Two reasons. Love and faith. He believed God had chosen David. He loved David. That is what people who love and serve God do. They submit. That is what friends do. They take joy in the success of a friend rather than seek their own self interest.

So here is the rant. Why ruin a story of faith and love by turning it into an issue of same sex attraction? Why reframe this story as a gay love affair? Why make it into something else than what the text says?

Ever since 2003, this story has been changed for me. At that time I heard gay marriage justified and one of the arguments raised was Jonathan and David. My initial reaction of shock and disbelief have been worn away. The unthinkable has been thought. Something that had never crossed my mind was now an association. Time and again I have heard this "proof" until the story of Jonathan's self sacrificial love has become the (failed) argument to justify for gay sex.

Is it really necessary to make everything into gay sex? EVERYTHING? Does friendship have to be reduced to sexual attraction? Is it possible to imagine a world where stimulation and pleasure are not the only thing that matter? Can we think it possible that sometimes people have their minds on something else?

Our consumer, individualistic culture has made a comodity of most everything. The Episcopal Church has made a commitment to embrace the culture (in the name of "incarnational"). The effort to embrace has had other consequences. The culture has changed the church more than the church has changed the culture. The Epsicopal has been secularized. The sacred texts are de-sacralized and reduced to "stories of believing people from another era." The goal, preach Jesus to the world, has been reshaped into "promote tolerance, especially advocating for all things related to homosexuality." The list goes on, but anyone half paying attention already knows these things and more.

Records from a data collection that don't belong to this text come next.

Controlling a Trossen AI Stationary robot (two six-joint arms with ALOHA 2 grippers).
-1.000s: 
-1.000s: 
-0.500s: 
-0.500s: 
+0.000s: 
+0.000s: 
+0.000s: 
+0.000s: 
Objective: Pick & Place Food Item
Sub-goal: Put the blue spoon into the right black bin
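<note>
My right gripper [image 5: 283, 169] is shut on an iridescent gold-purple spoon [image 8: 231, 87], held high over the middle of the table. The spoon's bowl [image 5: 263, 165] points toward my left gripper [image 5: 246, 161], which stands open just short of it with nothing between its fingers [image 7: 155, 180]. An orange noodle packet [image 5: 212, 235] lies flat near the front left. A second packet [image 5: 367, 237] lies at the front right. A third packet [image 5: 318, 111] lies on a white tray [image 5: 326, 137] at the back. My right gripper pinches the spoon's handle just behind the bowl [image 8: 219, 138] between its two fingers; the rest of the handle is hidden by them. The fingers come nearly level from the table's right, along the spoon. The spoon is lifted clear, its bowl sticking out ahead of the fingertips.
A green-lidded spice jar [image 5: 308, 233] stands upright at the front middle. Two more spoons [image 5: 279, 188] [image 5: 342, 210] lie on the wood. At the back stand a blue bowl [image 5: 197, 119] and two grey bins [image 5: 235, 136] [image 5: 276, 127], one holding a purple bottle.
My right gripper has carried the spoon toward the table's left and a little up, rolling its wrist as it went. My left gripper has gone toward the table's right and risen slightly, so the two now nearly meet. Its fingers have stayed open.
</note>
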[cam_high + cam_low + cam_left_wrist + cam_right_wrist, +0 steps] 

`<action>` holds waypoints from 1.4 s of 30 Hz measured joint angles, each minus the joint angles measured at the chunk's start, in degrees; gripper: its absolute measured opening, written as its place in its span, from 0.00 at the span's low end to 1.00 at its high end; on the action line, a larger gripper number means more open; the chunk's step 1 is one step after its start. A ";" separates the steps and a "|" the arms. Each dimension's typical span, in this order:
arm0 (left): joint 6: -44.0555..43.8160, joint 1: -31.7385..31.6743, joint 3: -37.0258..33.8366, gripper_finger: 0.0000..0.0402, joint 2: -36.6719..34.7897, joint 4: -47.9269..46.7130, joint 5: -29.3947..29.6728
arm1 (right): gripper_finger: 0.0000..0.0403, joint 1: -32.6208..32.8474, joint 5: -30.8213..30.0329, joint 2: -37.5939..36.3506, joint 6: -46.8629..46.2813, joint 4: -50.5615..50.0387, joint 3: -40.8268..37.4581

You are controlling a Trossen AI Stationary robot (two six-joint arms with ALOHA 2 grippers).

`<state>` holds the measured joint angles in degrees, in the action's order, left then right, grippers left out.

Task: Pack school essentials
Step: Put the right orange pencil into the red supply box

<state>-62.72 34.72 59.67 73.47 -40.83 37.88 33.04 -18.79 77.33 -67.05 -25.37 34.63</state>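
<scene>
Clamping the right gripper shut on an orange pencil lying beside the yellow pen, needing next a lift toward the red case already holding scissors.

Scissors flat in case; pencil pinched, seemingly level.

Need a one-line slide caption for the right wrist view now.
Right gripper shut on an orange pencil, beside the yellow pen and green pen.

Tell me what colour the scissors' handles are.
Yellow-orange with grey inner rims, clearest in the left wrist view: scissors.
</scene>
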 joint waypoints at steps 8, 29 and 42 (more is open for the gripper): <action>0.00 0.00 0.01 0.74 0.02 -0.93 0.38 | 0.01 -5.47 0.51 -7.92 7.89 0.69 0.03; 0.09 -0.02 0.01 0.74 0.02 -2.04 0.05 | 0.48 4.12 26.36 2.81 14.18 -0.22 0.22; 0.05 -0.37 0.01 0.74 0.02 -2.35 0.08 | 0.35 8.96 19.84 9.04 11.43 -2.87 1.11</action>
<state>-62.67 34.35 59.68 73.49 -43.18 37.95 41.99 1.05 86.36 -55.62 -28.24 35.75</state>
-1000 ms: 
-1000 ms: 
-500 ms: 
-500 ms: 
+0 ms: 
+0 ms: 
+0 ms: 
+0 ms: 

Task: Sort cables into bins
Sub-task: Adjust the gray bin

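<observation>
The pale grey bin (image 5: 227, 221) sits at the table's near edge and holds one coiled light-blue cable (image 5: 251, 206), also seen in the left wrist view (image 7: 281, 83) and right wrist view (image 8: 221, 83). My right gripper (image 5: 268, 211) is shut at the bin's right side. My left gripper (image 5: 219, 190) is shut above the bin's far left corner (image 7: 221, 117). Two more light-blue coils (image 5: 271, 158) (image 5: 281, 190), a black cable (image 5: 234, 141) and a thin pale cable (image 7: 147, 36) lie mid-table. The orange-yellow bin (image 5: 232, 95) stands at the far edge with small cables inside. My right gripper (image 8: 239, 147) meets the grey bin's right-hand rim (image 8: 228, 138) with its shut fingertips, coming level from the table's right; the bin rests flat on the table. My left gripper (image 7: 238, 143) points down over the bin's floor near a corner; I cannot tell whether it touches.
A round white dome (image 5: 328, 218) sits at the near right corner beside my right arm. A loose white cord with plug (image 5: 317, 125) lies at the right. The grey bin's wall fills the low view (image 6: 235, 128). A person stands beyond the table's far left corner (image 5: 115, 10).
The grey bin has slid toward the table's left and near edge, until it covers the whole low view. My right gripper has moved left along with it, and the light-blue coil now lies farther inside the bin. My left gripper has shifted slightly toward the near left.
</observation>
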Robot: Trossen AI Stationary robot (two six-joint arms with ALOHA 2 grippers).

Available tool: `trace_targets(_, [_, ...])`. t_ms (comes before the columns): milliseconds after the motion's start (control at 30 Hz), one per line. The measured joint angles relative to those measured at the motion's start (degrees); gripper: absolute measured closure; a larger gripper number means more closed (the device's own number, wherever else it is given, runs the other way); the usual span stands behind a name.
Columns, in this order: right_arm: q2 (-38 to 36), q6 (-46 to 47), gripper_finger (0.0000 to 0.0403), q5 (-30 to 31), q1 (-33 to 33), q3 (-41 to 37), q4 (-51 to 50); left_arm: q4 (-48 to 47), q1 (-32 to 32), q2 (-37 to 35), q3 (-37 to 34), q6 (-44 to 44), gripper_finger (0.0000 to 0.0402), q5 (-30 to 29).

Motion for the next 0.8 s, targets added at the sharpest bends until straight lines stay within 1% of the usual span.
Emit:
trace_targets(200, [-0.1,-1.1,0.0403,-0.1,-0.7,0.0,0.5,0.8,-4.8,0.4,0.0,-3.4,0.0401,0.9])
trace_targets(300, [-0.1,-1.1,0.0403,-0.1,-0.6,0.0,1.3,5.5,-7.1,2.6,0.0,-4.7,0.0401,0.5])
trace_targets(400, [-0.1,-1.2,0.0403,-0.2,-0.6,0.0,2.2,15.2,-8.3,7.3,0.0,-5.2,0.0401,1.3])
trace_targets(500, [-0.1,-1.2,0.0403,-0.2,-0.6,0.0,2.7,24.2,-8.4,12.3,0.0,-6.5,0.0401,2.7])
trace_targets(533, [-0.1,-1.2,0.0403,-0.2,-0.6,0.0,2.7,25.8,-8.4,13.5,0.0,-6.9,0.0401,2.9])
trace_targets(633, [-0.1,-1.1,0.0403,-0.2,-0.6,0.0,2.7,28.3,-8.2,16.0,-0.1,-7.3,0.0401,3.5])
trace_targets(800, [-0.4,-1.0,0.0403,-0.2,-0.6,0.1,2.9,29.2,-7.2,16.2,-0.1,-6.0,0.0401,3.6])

What frustrates me is the fog in my own mind. I think the challenge Jonathan could be has been dulled. The idea that 'love is self gift' is replaced with pondering other things, things which are not edifying. The effort to combat these alternative interpretations is itself a frustration. Do I really want to spend so much time and energy around issues of gay marriage? Even if the intent is noble and faithful, it still leads one away from the text and its message, back into the world of church politics and conflicts. In the end, whatever one says, if it is not the TEC party-line, is rejected as hate speech.

So, my rant. They have taken a sad story, yet an inspirational story, of faith, friendship, sacrifice and reduced it to a (faux) prop for their obsession with sex, especially homo-sex. They have done it enough that now the text is associated, to some extent, with that issue in my mind. How unfortunate. So I blog on it, which may end up leading other people to do the same thing. Perhaps I have aided their cause?

Yet Jonathan is a model. A model of purity and love. Someone who seeks God's will and way. I can stand with Jonathan and model his behavior (even if a poor imitation). I can decide to stand against those who advocate for that which God has rejected, whatever it is. I can do battle with the forces aligned against his kingdom. And I can love, purely and selflessly. I can love men and women without reducing love to impulses related to my own sexual pleasure. I can reject a cultural (dis)value which is ruining people by sexualizing everything. I can try to be innocent and pure and holy.

I hope, someday, that this Biblical text will be, once again, about our response to Messiah. I hope Jonathan is, again, the metaphor for selfless, loving commitment to God's annointed king (David, a metaphor for Jesus). I hope that some day we can read the story and hear the voice of Jesus ("anyone who does not love Me more than father, or mother....is not worthy of Me"). I hope that the story will inspire us to heroic acts of faithful virtue. I hope it will be pristine. Pure. A noble story about noble discipleship whatever the cost. I hope it will be a powerful narrative about obeying God and loving your friends, even when it is painful. I hope that this reflection is a step in that direction.